Even after I saw its debut trailer, however, I didn’t fully understand how deep the similarities went. I wouldn’t even realize those connections when I went hands-on with it to experience its promising co-op combat. It was only when I asked the Thunder Lotus team about its approach to narrative that those connections would become bright as day. And trust me: I most certainly don’t mean that in a disparaging way, though like Hades, early access will be the key to its success.
The basic gameplay flow of 33 Immortals is easy to explain. My teammates and I are thrown into a map where we must travel together and hack away at waves of enemies. I controlled a character equipped with a bow who could fire off three arrows at a time and recall them to hit enemies again on the way back. Along the way, we completed different challenge chambers filled with rewards, like relics, that grant passive perks. Each biome culminates in a big boss fight that needs to be unlocked after a tough wave defense challenge.
Combat itself seems relatively simple so far. I mostly just plucked arrows three at a time, sometimes holding the X button to charge a more powerful shot. The only major twist comes in the form of co-op abilities. By pressing the right trigger, a player spawns a series of connected sigils. Three players need to activate the symbols at the same time to trigger an ability, like a healing burst or a rain of arrows. It’s a neat little twist that makes good use of its mass-multiplayer aspect.
33 Immortals isn’t set to launch until next year, when it’ll enter early access — and it’ll need to make the most of that period. I imagine a lot of tweaking will be done when it comes to finding the right balance and deepening the combat system. I’m also curious to see how Thunder Lotus enhances in-game player communication. Right now, there’s just a simple emote system, but I can’t imagine it’ll be easy to direct 32 other people to get on the same page with that. Perhaps the chaos is the point, but I do hope there’s a good way to rally the troops.

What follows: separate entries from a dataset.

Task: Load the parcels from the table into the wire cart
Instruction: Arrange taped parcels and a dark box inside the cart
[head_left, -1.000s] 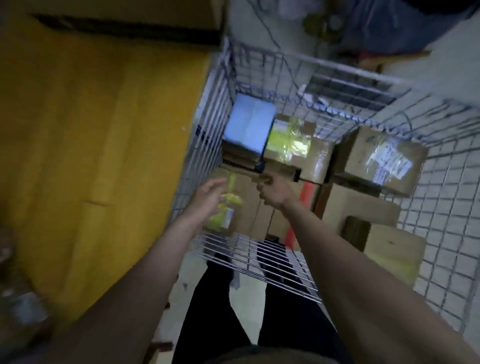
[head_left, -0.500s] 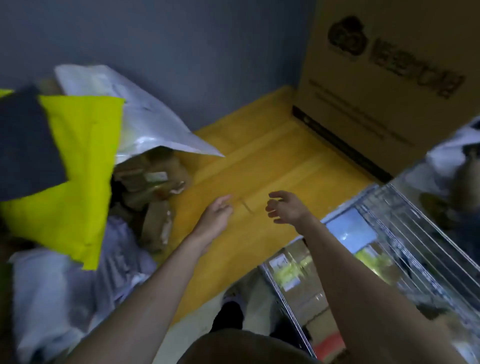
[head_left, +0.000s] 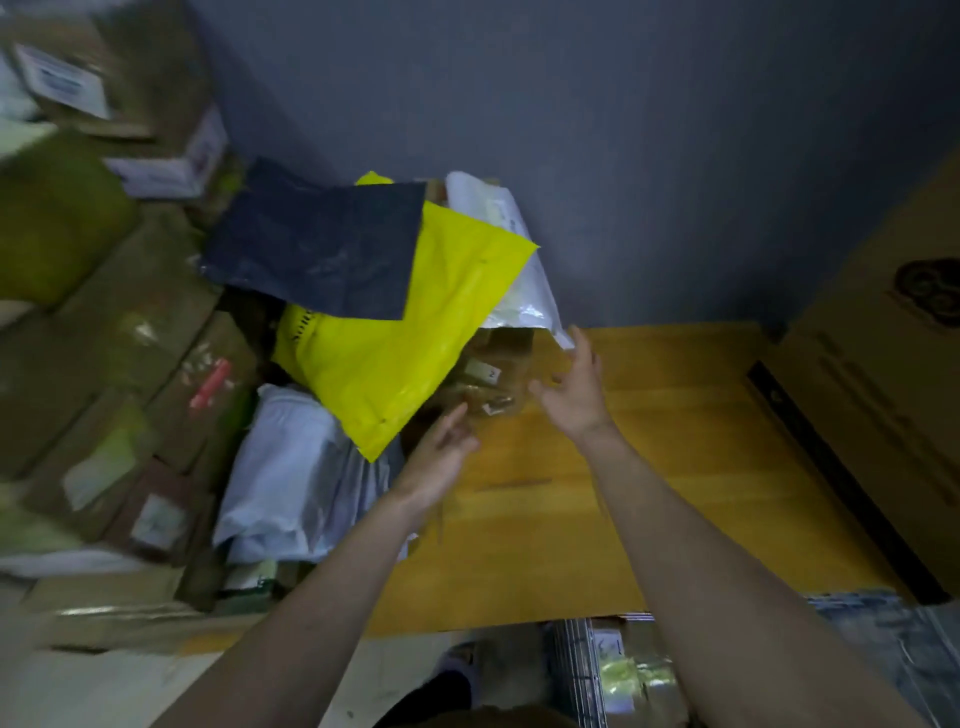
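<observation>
Yellow wood of the counter (head_left: 675, 467) runs under both my arms, bare on its right part and heaped with parcels on its left. My left hand (head_left: 441, 457) is stretched out, palm turned inward, its fingers (head_left: 457, 415) straight and loosely together, holding nothing; the tips come just up to the lower edge of a small brown package (head_left: 493, 379) wrapped in clear tape, though the blur keeps me from telling whether they touch it. My right hand (head_left: 576, 389) hangs on the other side of that same package, fingers spread and relaxed, also holding nothing, so the brown package sits between my two hands on the counter.

Over the package leans a yellow mailer bag (head_left: 410, 332), tilted, with a dark navy bag (head_left: 317, 249) lying across its upper left corner. A white poly bag (head_left: 524, 291) sticks out from behind the yellow one, its corner close to my right fingertips. Below the yellow bag lies a pale blue-white poly parcel (head_left: 291, 478), and to the left are blurred cardboard boxes (head_left: 130, 364) stacked together. A large cardboard carton (head_left: 883, 389) stands at the counter's right end against the grey wall (head_left: 623, 156). The wire cart (head_left: 582, 670) shows at the bottom edge, below the counter's near side, with parcels already in it.
</observation>
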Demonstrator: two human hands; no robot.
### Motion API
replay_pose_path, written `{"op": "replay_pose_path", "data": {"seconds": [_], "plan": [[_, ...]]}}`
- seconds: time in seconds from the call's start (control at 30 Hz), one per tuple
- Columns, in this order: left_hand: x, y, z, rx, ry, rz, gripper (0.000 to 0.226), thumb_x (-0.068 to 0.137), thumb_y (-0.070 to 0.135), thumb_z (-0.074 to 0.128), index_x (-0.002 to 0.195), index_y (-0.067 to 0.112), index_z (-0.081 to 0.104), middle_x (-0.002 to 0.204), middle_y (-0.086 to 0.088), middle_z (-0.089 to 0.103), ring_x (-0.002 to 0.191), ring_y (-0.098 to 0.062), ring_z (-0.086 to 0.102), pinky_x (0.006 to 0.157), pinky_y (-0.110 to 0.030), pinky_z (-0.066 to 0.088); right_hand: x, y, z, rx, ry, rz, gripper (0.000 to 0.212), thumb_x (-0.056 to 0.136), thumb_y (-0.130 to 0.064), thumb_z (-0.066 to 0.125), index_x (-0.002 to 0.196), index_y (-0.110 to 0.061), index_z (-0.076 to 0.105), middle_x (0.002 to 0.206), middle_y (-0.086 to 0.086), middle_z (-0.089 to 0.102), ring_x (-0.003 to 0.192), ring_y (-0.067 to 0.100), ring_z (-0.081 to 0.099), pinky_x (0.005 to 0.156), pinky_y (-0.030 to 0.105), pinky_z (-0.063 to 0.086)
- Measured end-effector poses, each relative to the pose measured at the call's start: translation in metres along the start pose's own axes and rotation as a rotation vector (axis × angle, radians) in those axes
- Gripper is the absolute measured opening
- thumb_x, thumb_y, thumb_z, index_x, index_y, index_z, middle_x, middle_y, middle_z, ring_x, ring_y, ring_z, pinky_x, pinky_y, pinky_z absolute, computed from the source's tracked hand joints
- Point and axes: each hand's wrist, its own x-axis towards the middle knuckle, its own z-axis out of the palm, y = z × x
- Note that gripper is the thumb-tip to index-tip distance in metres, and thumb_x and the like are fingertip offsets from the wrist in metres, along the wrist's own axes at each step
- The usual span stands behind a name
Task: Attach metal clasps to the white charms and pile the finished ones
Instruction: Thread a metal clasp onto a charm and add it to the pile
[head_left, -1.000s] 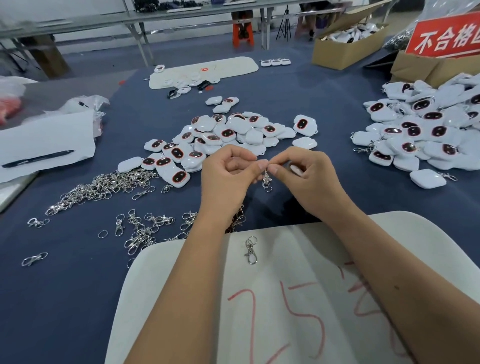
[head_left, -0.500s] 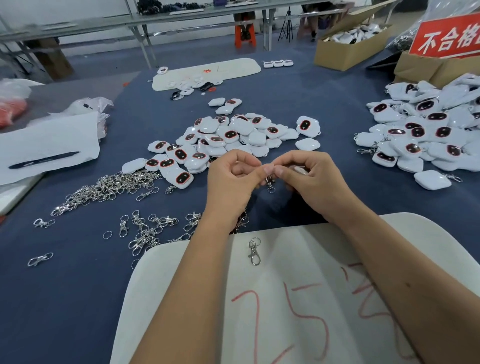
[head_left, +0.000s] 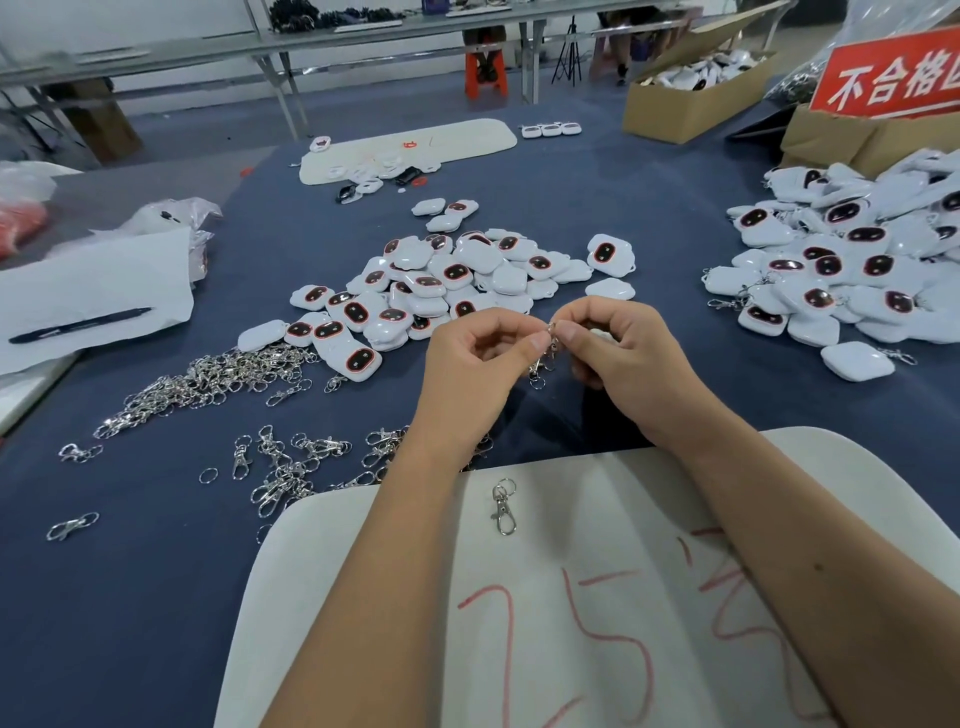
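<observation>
red sign (head_left: 891, 78) at upper right of the frame, white chinese characters "不合格", a fourth character cut off by the frame edge; it stands on a cardboard box (head_left: 852, 137). white board (head_left: 597, 597) at bottom centre, red handwritten "25" in its lower middle, more red scrawl to the right, not legible. far white board (head_left: 410, 145) at upper centre has small red marks, too small to read.

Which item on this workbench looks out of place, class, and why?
One metal clasp lies alone on the white board near the person, apart from the clasp heap on the blue cloth. A few more, like one at the left edge, are strewn loose. Nothing looks damaged.
</observation>
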Motion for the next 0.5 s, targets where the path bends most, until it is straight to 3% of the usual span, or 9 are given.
{"op": "replay_pose_path", "data": {"seconds": [0.33,0.5], "plan": [[0.0006,-0.002,-0.0001,-0.047,-0.034,-0.026,0.007,0.094,0.008,0.069,0.093,0.009,0.076,0.082,0.001,0.073,0.071,-0.013,0.061,0.074,-0.029,0.053,-0.0006,-0.0009,-0.0006,-0.008,-0.017,-0.004,0.015,0.103,-0.009,0.06,0.091,-0.009,0.069,0.062,-0.007,0.052,0.06,0.012,0.043,0.055,0.021,0.037],[0.0014,-0.0011,0.0021,0.004,-0.024,-0.005,0.009,0.096,0.004,0.066,0.092,0.006,0.074,0.074,0.006,0.07,0.066,-0.008,0.059,0.068,-0.021,0.052,-0.002,-0.0013,0.0006,-0.036,-0.001,-0.008,0.014,0.102,-0.011,0.063,0.09,-0.012,0.071,0.059,-0.009,0.051,0.058,0.011,0.041,0.054,0.02,0.036]]}}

As mentioned, the most interesting part would come after the hands-on demo, when I asked the team about 33 Immortals’ narrative. The game is a loose adaptation of the Divine Comedy, where each player is trying to escape from their eternal punishment. The denizens of hell decide to form a rebellion and break out, and to do so, they must find the Crown of Immortality. The Thunder Lotus team says players will fight bosses like Lucifer, Adam and Eve, and, yes, God himself.
It’ll also feature a hub filled with NPCs like Dante that players can talk to between missions. At that point, the Hades comparisons were crystal clear. It certainly feels like the studio is trying to find its own spin on that game’s winning formula with this action roguelike.
I don’t think we’ll know how successful that approach is until the game hits its 1.0 launch, whenever that may be. For now, Thunder Lotus has a lot of work to do to make sure its 33-player experience really works. It’ll need to overcome some basic challenges, like making sure 33 players can even pair up consistently (the team is targeting crossplay between consoles, PC, and Epic Games Store, which should help). As we learned with Hades, though, there’s no rush. The key to victory in this genre is patience and learning from every mistake. If Thunder Lotus can do that next year as early access rolls out, I have faith in its ambitious plan.
33 Immortals will be released for PC and Xbox Series in 2024. It will be on early access at release.